Speed is also going to be a subject here. The faster an aircraft flies, the more fuel is burned. However, there is going to be a little bit of a balancing act here. While flying faster burns more fuel, a longer flight (due to flying slower) may burn more fuel due to the flight taking longer. Again, this is something that most airlines and pilots are not really going to need to worry about.
The main impact on fuel consumption will be the air itself.
An aircraft needs as little air resistance as possible (while still having enough airflow over and under the wings to generate lift). This is why aircraft fly at high altitudes. The air is thinner there, and thus much less air resistance. A Boeing 737 flying at a low cruising altitude (which often happens during shorter flights) will burn far more fuel than a Boeing 737 flying several thousand feet higher.

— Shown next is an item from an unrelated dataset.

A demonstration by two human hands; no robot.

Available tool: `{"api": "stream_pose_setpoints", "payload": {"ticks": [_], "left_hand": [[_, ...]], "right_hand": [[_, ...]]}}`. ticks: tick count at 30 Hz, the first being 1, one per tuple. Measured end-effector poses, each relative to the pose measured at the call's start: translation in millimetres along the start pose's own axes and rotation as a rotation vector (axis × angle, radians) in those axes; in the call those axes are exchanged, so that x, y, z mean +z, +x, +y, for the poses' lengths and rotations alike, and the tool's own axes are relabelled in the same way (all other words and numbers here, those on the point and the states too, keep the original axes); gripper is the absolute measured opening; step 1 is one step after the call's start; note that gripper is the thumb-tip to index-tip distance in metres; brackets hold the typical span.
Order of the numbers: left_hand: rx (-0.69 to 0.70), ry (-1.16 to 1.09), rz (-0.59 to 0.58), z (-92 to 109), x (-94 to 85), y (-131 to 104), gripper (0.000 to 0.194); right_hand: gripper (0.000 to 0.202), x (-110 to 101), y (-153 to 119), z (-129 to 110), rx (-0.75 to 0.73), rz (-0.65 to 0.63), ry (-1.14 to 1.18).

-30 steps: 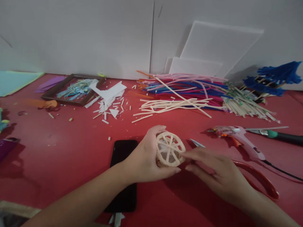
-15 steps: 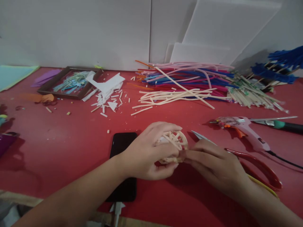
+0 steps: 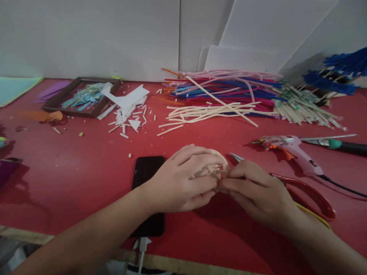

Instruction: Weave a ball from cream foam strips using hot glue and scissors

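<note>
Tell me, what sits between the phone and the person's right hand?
The left hand, curled around a cream lattice piece, lies between the phone and the right hand, as the head view shows.

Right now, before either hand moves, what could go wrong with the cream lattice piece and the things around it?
The left hand wraps closely around the lattice piece, so a tighter squeeze might bend its thin strips. A pointed metal tip lies right by the knuckles of the right hand and could prick them. The left forearm passes over the phone, so lowering it might nudge that.
</note>
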State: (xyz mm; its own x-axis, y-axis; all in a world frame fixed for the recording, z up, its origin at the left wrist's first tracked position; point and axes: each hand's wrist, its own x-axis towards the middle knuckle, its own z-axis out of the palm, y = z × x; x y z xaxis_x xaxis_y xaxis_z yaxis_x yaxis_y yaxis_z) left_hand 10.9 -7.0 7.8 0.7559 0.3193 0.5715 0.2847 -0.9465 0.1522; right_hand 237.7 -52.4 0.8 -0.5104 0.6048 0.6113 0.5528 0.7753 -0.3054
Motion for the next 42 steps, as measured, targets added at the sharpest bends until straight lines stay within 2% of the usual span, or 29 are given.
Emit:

The weather will also play a role. Windy? High amounts of turbulence? Lots of clouds that are being flown through? All of these will increase the drag of an aircraft, again leading to increased fuel consumption.
All of this needs to be considered when the amount of fuel is being loaded into the aircraft. You don't want to underload an aircraft with fuel, nor do you want to overload it. If you overload it, then the plane will be carrying more weight which leads to increased fuel consumption.
On top of all of this, you also need to consider the fact that an aircraft may need to circle before landing. You can't just have enough fuel to get from point A to point B. Although, circling fuel consumption is out of the scope of this guide as fuel consumption rates don't necessarily increase unless an aircraft spends a ton of time circling at a low altitude.
The average Boeing 737 will be burning off about 5,000 lbs (2268 kg) of fuel an hour. This may increase on shorter flights, either because there is less cruising time or because the aircraft is flowing at a lower altitude. In all cases, the refueling calculations of an aircraft will carefully consider how much fuel an aircraft needs. Not so much that the weight is increased drastically, but not so little that there is a danger the aircraft may not reach its destination.